Goal of the exercise: Transcribe only the part of the material below that begins at the line containing "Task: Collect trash" and ends at the line containing "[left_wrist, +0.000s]", with both kept and images left out.

|---|

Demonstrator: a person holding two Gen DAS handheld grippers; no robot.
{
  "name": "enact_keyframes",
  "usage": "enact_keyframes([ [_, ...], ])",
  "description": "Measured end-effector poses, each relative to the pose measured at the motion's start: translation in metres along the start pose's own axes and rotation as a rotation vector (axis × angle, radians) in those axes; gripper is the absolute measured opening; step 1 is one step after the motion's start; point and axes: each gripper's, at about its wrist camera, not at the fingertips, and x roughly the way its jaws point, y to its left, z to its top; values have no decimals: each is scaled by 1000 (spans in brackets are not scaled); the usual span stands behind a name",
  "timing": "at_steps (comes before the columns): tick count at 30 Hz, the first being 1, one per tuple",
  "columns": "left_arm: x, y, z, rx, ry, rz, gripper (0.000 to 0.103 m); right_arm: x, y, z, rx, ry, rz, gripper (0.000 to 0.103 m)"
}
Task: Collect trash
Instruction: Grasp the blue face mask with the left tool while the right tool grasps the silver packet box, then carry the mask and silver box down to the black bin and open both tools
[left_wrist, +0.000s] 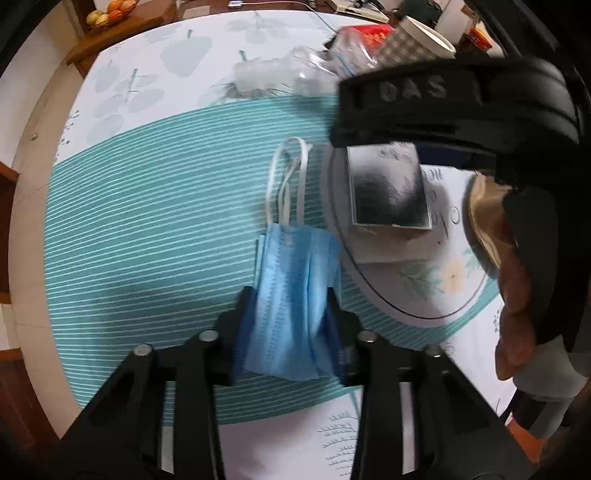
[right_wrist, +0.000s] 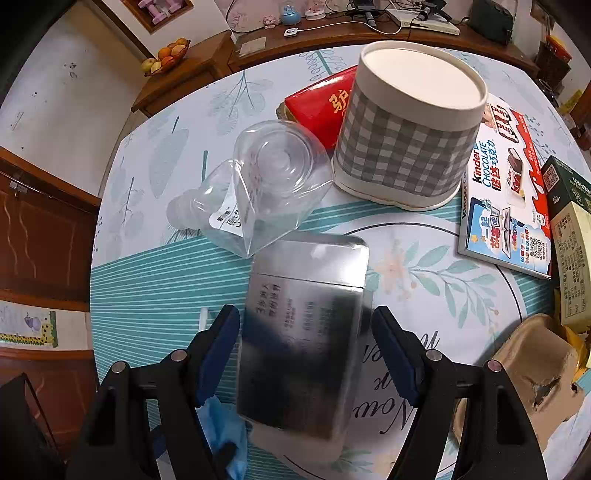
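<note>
My left gripper (left_wrist: 290, 314) is shut on a blue face mask (left_wrist: 291, 295), which hangs between the fingers with its white ear loops (left_wrist: 286, 181) pointing away over the table. My right gripper (right_wrist: 306, 350) is open, its fingers on either side of a silver box (right_wrist: 303, 332) that lies on the tablecloth; there are gaps on both sides. The silver box also shows in the left wrist view (left_wrist: 388, 188), under the black body of the right gripper (left_wrist: 443, 107). A bit of the blue mask shows in the right wrist view (right_wrist: 225, 432).
A crushed clear plastic bottle (right_wrist: 266, 184), a grey checked paper cup upside down (right_wrist: 406, 136), a red packet (right_wrist: 321, 103), a Kinder chocolate box (right_wrist: 506, 199), a green box (right_wrist: 569, 195) and a brown egg carton (right_wrist: 528, 391) lie on the round table (right_wrist: 155, 288).
</note>
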Motion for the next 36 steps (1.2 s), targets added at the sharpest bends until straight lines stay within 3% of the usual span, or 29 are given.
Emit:
enact_keyframes([
  [3,-6,11,0,-29,-9,21,14,-1,1,-1,2,-1,-3,75],
  [13,-25,29,-8,-75,-35,110,9,6,27,-20,-95,-4,-133,74],
  [16,-29,32,-14,-79,-42,124,9,4,31,-30,-116,-24,-157,64],
  [26,-52,18,-46,-48,-100,172,9,-37,6,-89,-30,-56,-8,60],
  [33,-101,-21,-107,-48,-147,204,9,-110,-8,-162,-32,-107,154,60],
  [36,-125,-43,-144,-55,-165,229,9,-151,-22,-210,-59,-122,230,60],
])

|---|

The completed task:
Task: Collect trash
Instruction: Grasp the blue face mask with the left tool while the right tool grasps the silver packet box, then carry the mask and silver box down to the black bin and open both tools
[left_wrist, +0.000s] 

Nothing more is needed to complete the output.